About Eigen Labs
Eigen Labs is building the coordination engine for a world run by humans and AI agents alike. We are at an inflection point where AI agents are becoming economic actors, capable of writing code, coordinating work, generating revenue, and operating with increasing autonomy. However, the current production environment lacks the trust needed for agents to handle high-stakes operations involving money, coordination, or ownership. We believe that what's missing is trust, and crypto provides the necessary primitives for agentic companies: identity, execution guarantees, attribution, ownership, and capital.
EigenLayer introduced restaking for programmable, shared cryptoeconomic security. EigenCloud extends this foundation into a developer platform for verifiable compute, data, and execution, forming the trust layer for the age of AI. EigenCloud ensures that execution is verifiable, contributions are attributable, and outcomes can be trusted and rewarded. In 2026, we are shifting from infrastructure to opinionated, user-facing systems, building quickly and working closely with top builders to shape this emerging category.
The Role
As a Senior Agentic AI Engineer at Eigen, you will work on the core systems that make AI agents actually usable in production. You should have experience building real things like distributed systems, APIs, and developer tools, and possess deep knowledge of agents, LLM pipelines, or autonomous workflows. This role is for someone who not only uses AI tools but also has strong opinions on the future direction of AI. You will own significant parts of the system and are expected to move quickly from idea to working product, spending most of your time building rather than managing or discussing roadmaps.

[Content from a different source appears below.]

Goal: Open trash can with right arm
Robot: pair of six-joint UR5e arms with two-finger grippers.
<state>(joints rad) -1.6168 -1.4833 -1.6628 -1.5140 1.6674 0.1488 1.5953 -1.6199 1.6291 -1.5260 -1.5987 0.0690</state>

This is a full-time, remote-friendly role, with a preference for candidates in U.S. time zones and close collaboration with the Seattle-based team.
What You Will Do
- Build agent runtimes and orchestration systems (planning, tool use, memory, coordination).
- Make agents reliable (retries, failure handling, state management).
- Make agents observable (tracing, debugging, evaluation).
- Make agents cheap (cost-aware execution, performance optimization).
- Make agents useful in production (not demos - real systems people depend on).
- Integrate LLMs, APIs, and external data into coherent, working systems.
- Define how developers build, debug, and extend agent behavior.
What You’ll Bring
We value evidence of your capabilities more than years of experience. Show us that you have built challenging, functional systems.
Strong Signals
- You’ve shipped real systems that people depend on.
- You’ve transformed ambiguous problems into working products.
- You’ve built or deeply explored agent systems, LLM pipelines, or automation beyond simple demos.
- You understand system behavior in production, including failure modes, tradeoffs, and reliability.
- You move fast and iterate, without waiting for perfect specifications.
Technical Foundation
- Strong backend / systems experience (distributed systems, APIs, infrastructure).
- Proficiency in at least one core language (Python, Go, TypeScript, Rust, etc.).
- Experience with reliability patterns (state, retries, observability).
- Comfort working across the stack when needed.
Nice To Have
- Experience with agent frameworks (LangChain, AutoGen, CrewAI, or custom systems).
- Experience building multi-agent or orchestration systems.
- Familiarity with LLM evaluation, prompting, or performance tuning.
- Experience with workflow engines (Temporal, Airflow, Dagster).
- Experience building developer platforms, SDKs, or internal tools.
- Exposure to retrieval systems, vector databases, or memory architectures.
- Interest in crypto, distributed systems, or verifiable compute.